When Vice President Kamala Harris met with the International Brotherhood of Teamsters in Washington, D.C., on Sept. 16, she was hoping to walk away with a major union endorsement. The Democratic nominee offered plenty of reasons why she was better for labor than Donald Trump, but she returned to one issue more than once.
“She reinforced the pension thing over and over,” said John Palmer, a member of the Teamsters’ executive board who was in the meeting.
In 2021, Democrats attached an expensive pension bailout to the American Rescue Plan, the $1.9 trillion stimulus package they muscled through the Senate on a party-line vote at the height of the coronavirus pandemic. The inclusion of an estimated $74 to $91 billion to shore up troubled multiemployer pension funds was a small legislative miracle for the Teamsters and other unions – and it never would have happened without Harris.
At the time, the Senate had 50 members caucusing with Democrats and 50 with Republicans, with Harris, as president of the chamber, serving as the tie-breaker to end deadlocks. She cast the deciding vote in a crucial step known as themotion to proceed, allowing the stimulus package to advance with zero Republican support.

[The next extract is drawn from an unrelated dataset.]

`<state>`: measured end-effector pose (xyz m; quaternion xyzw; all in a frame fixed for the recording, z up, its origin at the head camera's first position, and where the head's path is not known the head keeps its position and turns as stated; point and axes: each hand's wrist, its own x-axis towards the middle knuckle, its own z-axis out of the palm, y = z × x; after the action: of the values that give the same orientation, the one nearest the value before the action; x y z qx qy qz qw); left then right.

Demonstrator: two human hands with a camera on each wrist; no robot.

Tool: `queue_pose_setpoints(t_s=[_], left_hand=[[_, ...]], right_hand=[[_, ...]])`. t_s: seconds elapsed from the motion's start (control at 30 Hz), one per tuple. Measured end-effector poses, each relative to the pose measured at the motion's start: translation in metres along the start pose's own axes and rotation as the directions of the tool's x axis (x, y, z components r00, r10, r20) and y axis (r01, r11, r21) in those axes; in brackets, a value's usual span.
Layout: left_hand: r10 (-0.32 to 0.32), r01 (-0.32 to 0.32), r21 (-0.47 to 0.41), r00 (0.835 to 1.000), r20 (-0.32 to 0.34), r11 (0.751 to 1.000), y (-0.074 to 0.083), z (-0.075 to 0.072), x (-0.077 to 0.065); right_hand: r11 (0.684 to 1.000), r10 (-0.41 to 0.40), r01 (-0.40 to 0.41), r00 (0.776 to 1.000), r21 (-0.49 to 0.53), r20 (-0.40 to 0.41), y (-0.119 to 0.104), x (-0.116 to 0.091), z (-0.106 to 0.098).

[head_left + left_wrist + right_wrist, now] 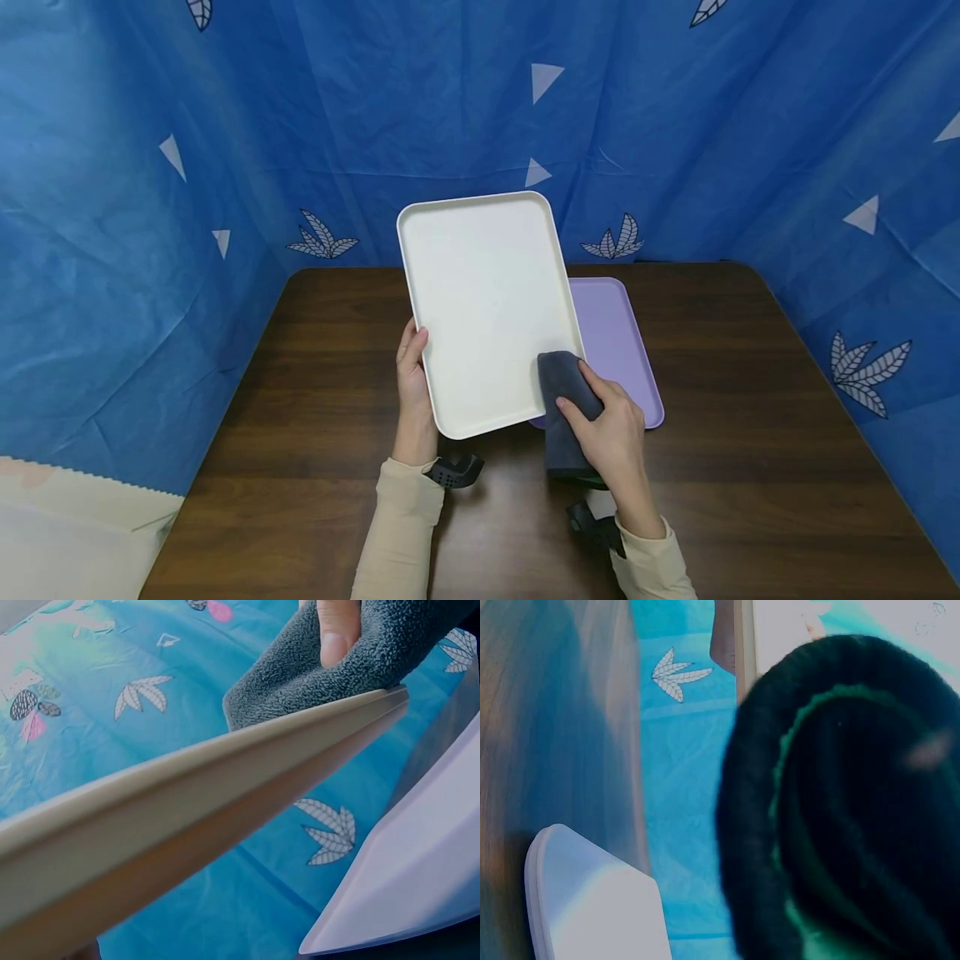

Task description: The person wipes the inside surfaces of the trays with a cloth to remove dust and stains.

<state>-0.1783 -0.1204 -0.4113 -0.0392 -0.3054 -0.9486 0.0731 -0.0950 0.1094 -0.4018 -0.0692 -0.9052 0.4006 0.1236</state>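
Note:
My left hand (415, 392) grips a white rectangular tray (487, 308) by its left edge, with the thumb on the rim and the other fingers partly hidden behind. The tray is raised and tilted above the table. A folded dark grey towel (558, 387) is pinched in my right hand (615, 429), thumb and fingers on its face. It lies over the tray's lower right corner. In the left wrist view the towel (300, 686) meets the tray's rim (187, 780). The towel (746, 795) fills much of the right wrist view, showing a green-stitched edge.
A purple tray (611, 333) lies on the brown wooden table (300, 417), partly behind the white tray. Blue patterned cloth (420, 100) hangs around the table's back and sides. Something pale (75, 525) is at the lower left.

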Motion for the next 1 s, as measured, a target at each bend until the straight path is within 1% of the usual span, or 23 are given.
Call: queue_pose_setpoints(t_s=[0.2,0.4,0.53,0.6,0.8,0.87,1.0], left_hand=[[-0.008,0.008,-0.012,1.0,-0.007,1.0,-0.001,0.0,0.0],[-0.015,0.015,-0.021,1.0,-0.018,1.0,-0.002,0.0,0.001],[-0.012,0.012,-0.002,1.0,-0.026,1.0,-0.001,-0.002,0.002],[-0.012,0.013,0.018,0.999,-0.051,1.0,-0.001,-0.004,0.004],[-0.026,0.033,0.07,0.995,-0.099,0.997,0.003,-0.012,0.009],[-0.037,0.044,0.065,0.993,-0.11,0.997,0.006,-0.015,0.01],[-0.06,0.073,0.085,0.989,-0.137,0.994,0.011,-0.025,0.011]], right_hand=[[1.0,-0.02,0.02,0.999,0.01,-0.031,0.001,0.001,-0.001],[0.998,-0.042,0.045,0.995,0.031,-0.09,0.004,0.004,-0.003],[0.997,-0.048,0.055,0.989,0.05,-0.138,0.007,0.009,-0.008],[0.997,-0.042,0.052,0.986,0.053,-0.162,0.01,0.014,-0.013],[0.999,0.025,-0.016,0.979,0.046,-0.203,0.028,0.035,-0.035],[0.998,0.044,-0.036,0.978,0.047,-0.201,0.035,0.043,-0.044],[0.997,0.074,-0.067,0.978,0.042,-0.193,0.051,0.06,-0.061]])
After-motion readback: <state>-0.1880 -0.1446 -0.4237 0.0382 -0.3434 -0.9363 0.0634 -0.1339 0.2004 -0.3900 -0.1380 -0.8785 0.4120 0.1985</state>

But two days after the meeting with Harris, Teamsters President Sean O’Brien announced that the 1.3 million-member union would not be backing Harris or Trump. The controversial non-endorsement effectively boosted the Trump campaign, since it marked the first time since 1992 that the Teamsters didn’t support a Democrat for the White House. O’Brien also gave Trump a lift by releasing internal polls showing members preferred the former Republican president over Harris.
“The Biden-Harris administration carried out their promise to solve the Teamsters’ pension problems. That alone should be enough to cement a commitment from the IBT.”
Many O’Brien critics are angry that the union could look past the pension rescue, to say nothing of Trump’s hostility to unions during his first term. The Teamsters’ Central States pension fund was the biggest plan facing insolvency, with thousands of Teamsters facing benefit cuts so steep it would threaten their retirements.
“The Biden-Harris administration carried out their promise to solve the Teamsters’ pension problems,” Jim Hoffa, the union’s former longtime president who preceded O’Brien, said in an interview. “That alone should be enough to cement a commitment from the IBT.”
Local Teamsters councils covering a majority of the union’s members across the U.S. have since come out for Harris, often citing the pension issue, among others.
Kara Deniz, a Teamsters spokesperson, said there were a number of factors that played into the executive board’s decision to stay out of the presidential race. She cited conflicting surveys of Teamsters membership: Early town hall straw polls suggesting members backed President Joe Biden when he was the presumptive Democratic nominee, and later online and phone polls showing they backed Trump over Harris after she replaced Biden atop the ticket. (Town halls would tend to draw a lot of union activists, which could partly explain the discrepancy.)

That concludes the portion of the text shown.